Sommes arrivés hier. De nuit. Comme des voleurs. Notre réputation nous a précédés. Je peux sentir la méfiance qui nous entoure. Nous avons brièvement été accueillis à Antigua par mes frères de Saint-Ignace. Ils semblaient pressés de nous voir repartir. Tant mieux. Je ne tenais ni à m’expliquer ni à commenter la présence de Juan à mes côtés. Pour l’heure, ce que je veux, c’est oublier le cauchemar de l’Argentine. Nous avons repris la route en Jeep vers Panajachel. La mission de San Augusto est à quelques kilomètres du village.

Sur la route du lac Atitlán, avons assisté à une scène qui en dit long sur ce qui nous attend. Une scène d’ « exemple » organisée par les soldats à l’intention des villageois. Ils avaient placé sur le bord de la route une dizaine de prisonniers, nus, ensanglantés, le visage tuméfié. Certains étaient tondus. On avait découpé leur cuir chevelu afin de le replier sur leur crâne. D’autres n’avaient plus ni oreilles ni ongles ni plantes de pieds.

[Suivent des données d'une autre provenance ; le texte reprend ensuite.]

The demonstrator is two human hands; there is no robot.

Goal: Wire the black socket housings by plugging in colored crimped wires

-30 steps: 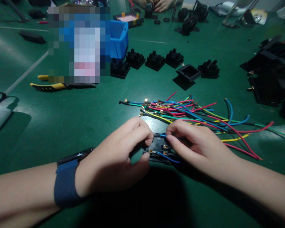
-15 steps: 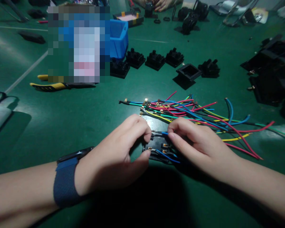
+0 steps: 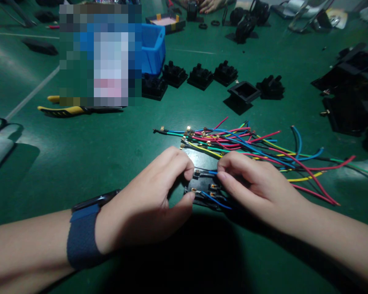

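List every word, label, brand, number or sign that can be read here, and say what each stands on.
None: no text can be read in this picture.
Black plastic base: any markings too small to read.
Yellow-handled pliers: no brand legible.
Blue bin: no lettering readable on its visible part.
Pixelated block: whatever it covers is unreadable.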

Des femmes avaient les seins coupés. Des traces de brûlures, de perforations marquaient leur chair. D’autres ne portaient pas de blessures mais étaient enflés comme des vessies. Je crois qu’on leur avait inoculé un poison local. Les bourreaux portaient un uniforme spécial. On les appelle ici les kaibiles, ce qui veut dire, en langue indienne, « tigres ». Ils ont expliqué aux journaliers chacune des tortures qu’ils avaient infligées. Comme des instituteurs. Ils ont prévenu que c’est ce qui attendait tous les subversivos. En conclusion, ils ont versé de l’essence sur les prisonniers et les ont incendiés. Les victimes ont paru se réveiller d’un coup, hurlant, se tordant, s’agitant dans les flammes. Sous la menace des fusils, les autres ruraux n’ont pas bougé, impuissants, ne parlant peut-être même pas espagnol...

Ce sinistre spectacle a fasciné Juan. Moi, j’ai prié. Et mesuré l’ironie de la situation. Après l’Argentine, ce pays est un nouveau cloaque de cruauté et de violence. Mais quel lieu plus adapté pour nous accueillir, moi et Juan ?

17 mai 1982, San Augusto

Évalué le travail à fournir ici. Immense. Mais déjà les choses s’organisent. En tant que responsable de la mission, je dois pour l’instant veiller à la gestion des projets en cours. Catéchisme. Éducation générale. Soins. Radio locale...

Côté violence, je ne suis pas dépaysé. La répression est presque pire qu’à Campo Alegre. Les soldats tirent d’abord, interrogent ensuite. Leur motivation n’est pas politique mais ethnique. Ils sont animés par un racisme sans limite à l’égard des Indiens. De la viande pour chiens : c’est leur expression.

Depuis cinq jours que je suis là, déjà une dizaine de paysans ont été enlevés ou tués dans les environs de la mission. Sans raison apparente. On retrouve leurs morceaux, découpés à la machete, au bord de la route. Je devine que beaucoup de catequistas, les bénévoles qui nous aident au dispensaire et à l’orphelinat, appartiennent aux FAR (Forces armées révolutionnaires), mais on ne me dit rien. Le seul médecin ici, un Guatémaltèque, se méfie de moi. Les Indiens me méprisent. Mon origine belge et mon passé argentin m’assimilent aux missionnaires nord-américains. Au fond, je préfère ne rien savoir. En cas d’arrestation, je ne pourrai pas parler.

Pour l’instant, Juan est calme. Je l’ai installé dans une petite chambre à côté de la mienne, au presbytère. Je le laisse se promener dans les jardins, sous la surveillance d’un travailleur social. Je l’ai présenté comme un orphelin mais tout le monde s’interroge sur les liens qui nous unissent. Enfant illégitime. Amant... Ce n’est pas grave. Rien n’est grave désormais.

Jeanne sauta des pages. Ce qu’elle cherchait, c’était, justement, des informations sur ce cauchemar. L’origine de Juan, alias Joachim... Elle feuilleta encore. Roberge énumérait ses difficultés avec les Indiens et les militaires. A la mi-juin, elle repéra une allusion à la période qui l’intéressait. Roberge se promettait d’intégrer dans ce même cahier les notes qu’il avait prises en Argentine sur le cas « Juan ». Pour l’instant, il n’avait pas le temps.